Kesejahteraan rakyat juga mulai merata dengan meningkatnya taraf ekonomi
masyarakat pada masa itu.
Satu waktu, Kiai
Abdul Karim bertandang ke rumah salah satu teman seperjuangannya. Sudah barang
tentu, selain beramah tamah ada juga acara makan-makan yang telah dipersiapkan.
Di meja makan, telah
tersaji berbagai macam hidangan. Termasuk tempe, yang ketika mondok dahulu,
menjadi makanan terlezat bagi para santri. Tak ketinggalan berbagai macam sayur
mayur.
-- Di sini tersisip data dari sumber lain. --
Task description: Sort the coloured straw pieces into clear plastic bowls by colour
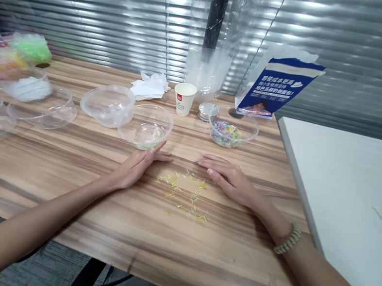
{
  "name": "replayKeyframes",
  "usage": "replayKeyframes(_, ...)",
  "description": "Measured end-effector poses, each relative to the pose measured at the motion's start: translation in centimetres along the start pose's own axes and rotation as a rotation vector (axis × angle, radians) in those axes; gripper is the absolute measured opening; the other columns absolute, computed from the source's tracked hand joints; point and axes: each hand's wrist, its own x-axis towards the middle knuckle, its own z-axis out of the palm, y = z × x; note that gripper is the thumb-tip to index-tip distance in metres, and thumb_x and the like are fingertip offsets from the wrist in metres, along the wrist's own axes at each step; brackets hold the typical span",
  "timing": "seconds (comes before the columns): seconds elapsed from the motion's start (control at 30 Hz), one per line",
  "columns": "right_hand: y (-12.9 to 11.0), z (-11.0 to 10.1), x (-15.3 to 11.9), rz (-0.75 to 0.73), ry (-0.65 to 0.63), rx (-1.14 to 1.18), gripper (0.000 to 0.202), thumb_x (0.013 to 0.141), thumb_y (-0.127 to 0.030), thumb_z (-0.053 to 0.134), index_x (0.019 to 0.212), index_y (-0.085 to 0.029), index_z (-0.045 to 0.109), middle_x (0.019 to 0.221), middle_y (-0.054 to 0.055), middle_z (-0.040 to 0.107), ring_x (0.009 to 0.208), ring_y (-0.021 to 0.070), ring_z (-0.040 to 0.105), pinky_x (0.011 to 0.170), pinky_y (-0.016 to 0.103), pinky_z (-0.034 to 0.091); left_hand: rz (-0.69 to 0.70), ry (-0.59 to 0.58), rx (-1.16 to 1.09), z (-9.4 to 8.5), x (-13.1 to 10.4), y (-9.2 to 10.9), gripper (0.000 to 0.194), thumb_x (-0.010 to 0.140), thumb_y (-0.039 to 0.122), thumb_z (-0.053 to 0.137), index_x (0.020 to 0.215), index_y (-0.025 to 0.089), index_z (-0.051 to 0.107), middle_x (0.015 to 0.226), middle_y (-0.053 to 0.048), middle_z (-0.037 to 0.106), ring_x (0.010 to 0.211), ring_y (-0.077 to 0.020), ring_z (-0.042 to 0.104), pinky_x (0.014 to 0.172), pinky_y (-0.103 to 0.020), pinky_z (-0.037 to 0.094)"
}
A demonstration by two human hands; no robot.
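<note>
On the wood-grained table (pixel 97 235), in the head view, clear plastic bowls lay around the hands. One round clear bowl (pixel 151 128), with a pale green tint low on its side, stood right at the fingertips of the left hand (pixel 137 165); whether they touched could not be told. Another clear container (pixel 111 105) adjoined it, and more see-through tubs (pixel 47 110) spread to the left, near fluffy white material (pixel 30 88) and a bright green bundle (pixel 32 48). Behind were crumpled white tissue (pixel 150 87), a paper cup (pixel 184 99), a small round clear container (pixel 206 111) and a blue-and-white printed bag (pixel 278 87), before metallic slatted blinds (pixel 100 4). A wide bowl (pixel 233 128) of multicoloured bits stood beyond the right hand (pixel 231 179).

The loose slivers (pixel 195 194), thin, short and straight, yellow and pale green, lay scattered on the bare wood between and just nearer than the hands. Both hands were open with fingers extended, the left turned on its side, the right lowered palm inward; neither visibly gripped anything.
</note>
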Motion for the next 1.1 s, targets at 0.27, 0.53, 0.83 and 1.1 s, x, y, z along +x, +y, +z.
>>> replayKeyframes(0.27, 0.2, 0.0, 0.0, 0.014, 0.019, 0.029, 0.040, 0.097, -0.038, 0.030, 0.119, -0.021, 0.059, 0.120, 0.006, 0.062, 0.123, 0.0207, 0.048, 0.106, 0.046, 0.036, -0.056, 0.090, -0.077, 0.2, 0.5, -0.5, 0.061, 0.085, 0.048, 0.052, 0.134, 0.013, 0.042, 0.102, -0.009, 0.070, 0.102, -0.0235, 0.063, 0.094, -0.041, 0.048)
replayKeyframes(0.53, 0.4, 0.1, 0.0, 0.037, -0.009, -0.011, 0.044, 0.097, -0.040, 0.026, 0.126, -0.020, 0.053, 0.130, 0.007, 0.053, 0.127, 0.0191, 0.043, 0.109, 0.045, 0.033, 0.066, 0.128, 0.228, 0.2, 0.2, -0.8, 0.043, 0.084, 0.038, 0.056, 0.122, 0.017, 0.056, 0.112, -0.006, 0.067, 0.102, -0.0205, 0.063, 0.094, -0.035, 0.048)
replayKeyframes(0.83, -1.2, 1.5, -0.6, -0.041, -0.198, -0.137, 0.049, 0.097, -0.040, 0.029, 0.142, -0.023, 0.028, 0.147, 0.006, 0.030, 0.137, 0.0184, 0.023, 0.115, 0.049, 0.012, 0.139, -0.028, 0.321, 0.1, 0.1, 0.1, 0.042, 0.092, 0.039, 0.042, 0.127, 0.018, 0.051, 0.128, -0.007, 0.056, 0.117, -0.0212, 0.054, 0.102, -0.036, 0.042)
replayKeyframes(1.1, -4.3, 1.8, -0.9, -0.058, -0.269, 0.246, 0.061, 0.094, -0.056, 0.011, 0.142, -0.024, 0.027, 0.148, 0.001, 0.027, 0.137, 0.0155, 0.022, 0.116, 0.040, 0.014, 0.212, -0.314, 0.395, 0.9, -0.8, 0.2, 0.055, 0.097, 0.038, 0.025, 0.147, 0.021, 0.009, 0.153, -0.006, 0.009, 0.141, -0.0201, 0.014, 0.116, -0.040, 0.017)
Ada juga ingkung, seekor ayam yang dimasak utuh.
Ketika mulai
dipersilakan untuk menikmati hidangan, secara mengherankan Kiai Abdul Karim
mengambil nasi, sayur, dan juga tempe kemudian menyantapnya. Padahal, semasa
mondok dulu, Kiai Abdul Karim tak pernah sedikit juga melirik lauk kedelai yang
dijamurkan itu. Apalagi memakannya. Sontak sang kawan pun kaget. Diberanikanlah
ia untuk bertanya pada Kiai Abdul Karim.
"Lho, Mbah
sekarang doyan tempe tho?" sergahnya dengan penuh keheranan.
"Iya, karena
dahulu tempe menjadi makanan terlezat. Hatiku pun sangat menginginkannya. Tapi
tak kuturuti. Dan sekarang, di samping tempe ada hal lain yang lebih diinginkan
oleh hatiku, yaitu opor ayam itu. Oleh karenanya, aku memilih tempe. Semua itu
kulakukan tidak lain adalah dalam rangka melatih hawa nafsu. Melatih diriku
agar tidak menuruti syahwat duniawi (kesenangan dunia)," tutur Mbah Abdul
Karim menjelaskan.
Demikianlah laku
salafus salih, ulama shalih terdahulu. Tidak hanya ketika beribadah mereka waspada
terhadap godaan hawa nafsu, melainkan di setiap sisi aktivitasnya selalu
disandarkan pada kewaspadaan terhadap godaan setan. Bahkan dalam hal sekecil
makan yang sering diabaikan. []
Dikisahkan oleh KH
Muhammad Shofi Al-Mubarok Pengasuh Pondok Pesantren Sirajuth Thalibin Brabo
yang juga alumnus Pesantren Lirboyo tahun angkatan 2007/2008.